پاکستان میں Mostbet com ویب سائٹ ملاحظہ کریں، اور آپ یقینی طور پر کھیلوں پر شرط لگانے یا آن لائن کیسینو میں کھیلنے کے لیے یہاں واپس آنا چاہیں گے۔ کھیلوں کے شائقین کو ایونٹس کے ایک بڑے انتخاب، مختلف پروموشنز اور بونسز، مفت بیٹس، مفت گھماؤ اور زیادہ مشکلات تک رسائی حاصل ہے۔ اور کھیل کو مزید آسان بنانے کے لیے، ہم نے ایک موبائل ایپلیکیشن تیار کی ہے جسے آپ آسانی سے اپنے فون پر انسٹال کر سکتے ہیں۔

Things I Wish I Knew Before I Became A Parent. – Theme Thursday!

I don’t think anyone could have prepared me for becoming a parent. Sure, I read all the books, took child psych courses, and listened to a whole lot of Dr. Sears while on bed rest waiting for my little cherub to pop out. But until you’re in the trenches, you have no idea of all the difficulties and all of the beauties you’ll encounter as a parent.

Before I Became A Parent I Wish I Knew…

that my sex life would be dictated by how often Nick Jr. shows a new episode of Dora the Explorer or Max and Ruby (A re-run only buys us 10 minutes).

that my stomach would never look the same. Holy hell, I never knew a belly button could pucker. In hindsight, I should have scheduled a stomach photo shoot on the day I conceived.

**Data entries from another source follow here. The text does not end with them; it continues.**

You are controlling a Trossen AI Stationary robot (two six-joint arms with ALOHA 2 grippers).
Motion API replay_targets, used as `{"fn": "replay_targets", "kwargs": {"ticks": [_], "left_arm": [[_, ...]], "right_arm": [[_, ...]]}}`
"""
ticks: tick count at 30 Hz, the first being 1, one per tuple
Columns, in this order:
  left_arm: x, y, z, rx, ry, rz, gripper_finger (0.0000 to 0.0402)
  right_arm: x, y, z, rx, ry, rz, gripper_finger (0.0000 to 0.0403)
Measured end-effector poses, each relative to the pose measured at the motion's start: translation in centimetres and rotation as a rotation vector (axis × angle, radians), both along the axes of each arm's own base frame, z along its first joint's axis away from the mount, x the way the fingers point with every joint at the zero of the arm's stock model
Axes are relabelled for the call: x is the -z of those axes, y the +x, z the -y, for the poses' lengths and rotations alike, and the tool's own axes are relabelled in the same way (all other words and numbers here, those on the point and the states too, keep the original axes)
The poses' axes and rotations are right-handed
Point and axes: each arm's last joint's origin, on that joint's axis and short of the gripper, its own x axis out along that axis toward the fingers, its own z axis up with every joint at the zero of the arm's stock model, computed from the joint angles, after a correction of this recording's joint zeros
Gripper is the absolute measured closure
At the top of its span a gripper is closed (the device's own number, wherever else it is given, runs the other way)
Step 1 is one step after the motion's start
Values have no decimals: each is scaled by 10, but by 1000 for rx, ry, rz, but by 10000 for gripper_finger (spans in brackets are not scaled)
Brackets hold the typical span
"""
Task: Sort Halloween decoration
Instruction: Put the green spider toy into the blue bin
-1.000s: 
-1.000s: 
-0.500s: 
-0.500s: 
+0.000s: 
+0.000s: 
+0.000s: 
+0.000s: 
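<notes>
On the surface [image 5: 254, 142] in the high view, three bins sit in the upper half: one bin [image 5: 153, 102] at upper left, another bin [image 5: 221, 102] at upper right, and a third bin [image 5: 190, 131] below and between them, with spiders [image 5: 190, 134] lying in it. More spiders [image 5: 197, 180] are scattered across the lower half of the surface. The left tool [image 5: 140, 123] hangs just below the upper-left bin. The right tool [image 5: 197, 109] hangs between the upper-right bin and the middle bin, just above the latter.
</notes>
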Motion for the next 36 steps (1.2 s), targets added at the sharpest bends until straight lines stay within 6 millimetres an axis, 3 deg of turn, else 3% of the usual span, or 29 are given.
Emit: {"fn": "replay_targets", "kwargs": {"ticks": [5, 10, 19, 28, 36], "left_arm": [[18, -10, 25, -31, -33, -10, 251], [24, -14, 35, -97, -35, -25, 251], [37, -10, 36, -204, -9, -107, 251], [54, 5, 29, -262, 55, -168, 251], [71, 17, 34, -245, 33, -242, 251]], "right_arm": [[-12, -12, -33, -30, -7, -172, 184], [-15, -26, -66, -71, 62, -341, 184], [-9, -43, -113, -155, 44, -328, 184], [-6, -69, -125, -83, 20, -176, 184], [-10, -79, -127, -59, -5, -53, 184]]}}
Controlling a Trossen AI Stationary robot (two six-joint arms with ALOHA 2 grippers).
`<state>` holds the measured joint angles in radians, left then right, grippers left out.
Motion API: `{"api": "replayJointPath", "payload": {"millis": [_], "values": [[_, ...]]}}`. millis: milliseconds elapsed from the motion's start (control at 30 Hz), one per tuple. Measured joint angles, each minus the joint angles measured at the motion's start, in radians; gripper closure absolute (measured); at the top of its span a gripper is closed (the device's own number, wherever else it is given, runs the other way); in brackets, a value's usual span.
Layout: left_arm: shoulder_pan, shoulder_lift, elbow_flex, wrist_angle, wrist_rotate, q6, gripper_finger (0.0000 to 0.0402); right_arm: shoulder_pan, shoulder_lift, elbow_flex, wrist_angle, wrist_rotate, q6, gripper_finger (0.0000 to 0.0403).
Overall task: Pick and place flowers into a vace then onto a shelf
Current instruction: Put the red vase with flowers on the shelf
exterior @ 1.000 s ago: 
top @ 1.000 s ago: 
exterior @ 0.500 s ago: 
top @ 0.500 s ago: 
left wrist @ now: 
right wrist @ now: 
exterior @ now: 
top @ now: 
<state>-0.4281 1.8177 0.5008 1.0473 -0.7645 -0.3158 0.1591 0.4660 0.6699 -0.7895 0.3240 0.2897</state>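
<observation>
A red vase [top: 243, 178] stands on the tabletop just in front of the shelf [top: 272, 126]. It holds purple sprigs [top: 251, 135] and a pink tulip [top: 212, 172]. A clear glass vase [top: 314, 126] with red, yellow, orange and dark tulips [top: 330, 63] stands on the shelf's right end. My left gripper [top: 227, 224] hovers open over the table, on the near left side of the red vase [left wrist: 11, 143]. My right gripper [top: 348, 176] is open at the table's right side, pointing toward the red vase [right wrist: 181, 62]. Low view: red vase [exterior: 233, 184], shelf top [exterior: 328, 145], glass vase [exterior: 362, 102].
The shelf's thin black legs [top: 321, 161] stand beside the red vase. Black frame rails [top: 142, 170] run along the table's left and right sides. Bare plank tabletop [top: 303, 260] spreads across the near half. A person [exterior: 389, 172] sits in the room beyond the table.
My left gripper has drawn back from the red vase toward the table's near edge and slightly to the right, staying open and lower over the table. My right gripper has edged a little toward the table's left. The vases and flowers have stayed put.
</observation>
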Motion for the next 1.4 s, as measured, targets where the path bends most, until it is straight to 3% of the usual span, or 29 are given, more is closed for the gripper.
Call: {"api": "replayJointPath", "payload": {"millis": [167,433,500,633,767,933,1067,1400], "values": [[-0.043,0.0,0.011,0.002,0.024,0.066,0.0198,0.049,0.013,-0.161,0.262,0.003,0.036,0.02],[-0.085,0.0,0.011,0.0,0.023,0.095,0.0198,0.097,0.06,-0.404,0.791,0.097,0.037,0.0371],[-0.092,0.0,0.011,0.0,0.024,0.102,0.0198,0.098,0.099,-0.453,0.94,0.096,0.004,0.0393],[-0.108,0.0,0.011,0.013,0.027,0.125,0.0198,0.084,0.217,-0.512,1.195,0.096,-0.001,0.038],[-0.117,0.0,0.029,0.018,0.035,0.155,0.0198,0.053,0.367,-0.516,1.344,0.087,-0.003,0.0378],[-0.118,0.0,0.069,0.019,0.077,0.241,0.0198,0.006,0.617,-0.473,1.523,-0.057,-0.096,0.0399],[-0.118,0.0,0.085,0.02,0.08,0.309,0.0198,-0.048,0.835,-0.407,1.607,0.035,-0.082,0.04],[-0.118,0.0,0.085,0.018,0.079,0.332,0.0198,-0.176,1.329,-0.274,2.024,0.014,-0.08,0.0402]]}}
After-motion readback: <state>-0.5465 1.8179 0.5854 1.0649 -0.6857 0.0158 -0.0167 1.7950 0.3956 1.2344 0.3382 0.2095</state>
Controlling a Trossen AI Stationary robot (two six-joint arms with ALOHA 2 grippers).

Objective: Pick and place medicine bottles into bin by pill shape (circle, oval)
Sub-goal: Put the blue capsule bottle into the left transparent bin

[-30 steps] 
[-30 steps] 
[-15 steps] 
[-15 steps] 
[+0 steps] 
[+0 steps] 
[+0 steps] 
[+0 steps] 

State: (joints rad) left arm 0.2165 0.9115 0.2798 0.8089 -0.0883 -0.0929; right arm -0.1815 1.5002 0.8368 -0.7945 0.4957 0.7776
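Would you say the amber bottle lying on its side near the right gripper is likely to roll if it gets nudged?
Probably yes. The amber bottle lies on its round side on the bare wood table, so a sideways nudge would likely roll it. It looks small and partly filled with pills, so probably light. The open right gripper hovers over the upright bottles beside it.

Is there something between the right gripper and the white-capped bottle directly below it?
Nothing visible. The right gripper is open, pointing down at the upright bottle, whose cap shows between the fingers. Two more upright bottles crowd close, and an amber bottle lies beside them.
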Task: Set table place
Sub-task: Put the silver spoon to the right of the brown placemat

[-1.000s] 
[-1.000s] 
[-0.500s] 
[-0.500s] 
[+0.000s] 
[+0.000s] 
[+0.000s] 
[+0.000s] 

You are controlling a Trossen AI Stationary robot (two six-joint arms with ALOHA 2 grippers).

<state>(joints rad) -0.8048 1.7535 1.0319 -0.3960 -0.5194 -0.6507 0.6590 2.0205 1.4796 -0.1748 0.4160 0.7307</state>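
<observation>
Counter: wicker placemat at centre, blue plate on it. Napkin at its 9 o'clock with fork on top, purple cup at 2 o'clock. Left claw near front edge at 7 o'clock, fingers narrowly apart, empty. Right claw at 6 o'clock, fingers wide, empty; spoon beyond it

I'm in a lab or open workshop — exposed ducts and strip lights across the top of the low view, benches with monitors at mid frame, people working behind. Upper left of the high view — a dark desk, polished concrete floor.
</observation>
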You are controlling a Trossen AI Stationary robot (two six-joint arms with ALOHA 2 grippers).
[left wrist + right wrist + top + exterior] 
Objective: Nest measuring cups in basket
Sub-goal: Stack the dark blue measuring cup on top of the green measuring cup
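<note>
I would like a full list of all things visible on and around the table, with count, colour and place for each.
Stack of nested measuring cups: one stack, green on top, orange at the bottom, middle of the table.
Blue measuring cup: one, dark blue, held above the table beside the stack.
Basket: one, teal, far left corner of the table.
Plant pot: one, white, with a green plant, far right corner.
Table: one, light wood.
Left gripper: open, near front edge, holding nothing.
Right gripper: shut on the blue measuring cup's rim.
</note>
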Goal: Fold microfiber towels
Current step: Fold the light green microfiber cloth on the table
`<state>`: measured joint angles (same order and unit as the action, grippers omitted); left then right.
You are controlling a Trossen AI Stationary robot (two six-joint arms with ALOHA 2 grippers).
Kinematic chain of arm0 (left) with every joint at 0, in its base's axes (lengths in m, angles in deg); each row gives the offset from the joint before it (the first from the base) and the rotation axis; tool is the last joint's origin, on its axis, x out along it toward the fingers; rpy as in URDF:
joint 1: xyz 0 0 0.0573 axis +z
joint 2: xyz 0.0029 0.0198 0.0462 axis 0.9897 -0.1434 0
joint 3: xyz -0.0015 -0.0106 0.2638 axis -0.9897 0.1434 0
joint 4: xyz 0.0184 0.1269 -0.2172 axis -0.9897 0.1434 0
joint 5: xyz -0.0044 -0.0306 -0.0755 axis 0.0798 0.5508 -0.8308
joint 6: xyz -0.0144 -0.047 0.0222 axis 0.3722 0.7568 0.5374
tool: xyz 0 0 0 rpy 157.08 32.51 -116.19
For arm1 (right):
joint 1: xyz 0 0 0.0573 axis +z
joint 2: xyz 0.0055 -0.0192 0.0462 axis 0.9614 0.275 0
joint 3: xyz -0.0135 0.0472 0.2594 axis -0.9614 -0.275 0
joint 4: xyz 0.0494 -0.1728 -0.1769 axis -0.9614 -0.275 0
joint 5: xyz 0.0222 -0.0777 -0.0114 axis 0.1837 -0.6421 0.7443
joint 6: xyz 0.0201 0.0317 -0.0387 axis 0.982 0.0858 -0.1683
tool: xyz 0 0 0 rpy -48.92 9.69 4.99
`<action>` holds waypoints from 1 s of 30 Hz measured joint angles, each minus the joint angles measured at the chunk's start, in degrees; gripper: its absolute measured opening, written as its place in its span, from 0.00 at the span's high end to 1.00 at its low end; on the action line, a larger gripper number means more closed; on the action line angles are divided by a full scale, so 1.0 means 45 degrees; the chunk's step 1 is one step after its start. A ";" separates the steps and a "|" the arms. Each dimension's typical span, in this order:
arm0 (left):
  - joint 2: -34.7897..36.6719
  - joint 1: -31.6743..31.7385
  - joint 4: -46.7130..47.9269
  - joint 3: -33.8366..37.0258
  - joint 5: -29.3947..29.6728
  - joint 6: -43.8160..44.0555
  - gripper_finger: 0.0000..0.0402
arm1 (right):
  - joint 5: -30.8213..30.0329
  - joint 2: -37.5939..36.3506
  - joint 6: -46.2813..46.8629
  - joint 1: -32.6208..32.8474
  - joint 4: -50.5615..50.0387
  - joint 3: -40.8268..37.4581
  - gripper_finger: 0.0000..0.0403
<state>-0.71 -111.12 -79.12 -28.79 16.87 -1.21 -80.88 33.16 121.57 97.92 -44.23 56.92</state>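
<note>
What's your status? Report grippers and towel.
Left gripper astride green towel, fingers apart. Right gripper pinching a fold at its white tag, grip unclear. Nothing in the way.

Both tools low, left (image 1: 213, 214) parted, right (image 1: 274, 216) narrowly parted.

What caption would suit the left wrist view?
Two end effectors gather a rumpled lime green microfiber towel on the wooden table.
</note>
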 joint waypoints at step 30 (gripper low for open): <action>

that the underside of my boobs would, one day, be capable of securing lipstick, I.D., and enough change for a 2 hour parking meter. It makes me cry. Bright side, I never need a purse when going out with friends.

that I would rarely go out with friends.

that our dog would just become our dog. He’d no longer have a doggie car seat and a “diaper bag” containing his favorite toys and treats. These days he’s lucky we remember to feed him.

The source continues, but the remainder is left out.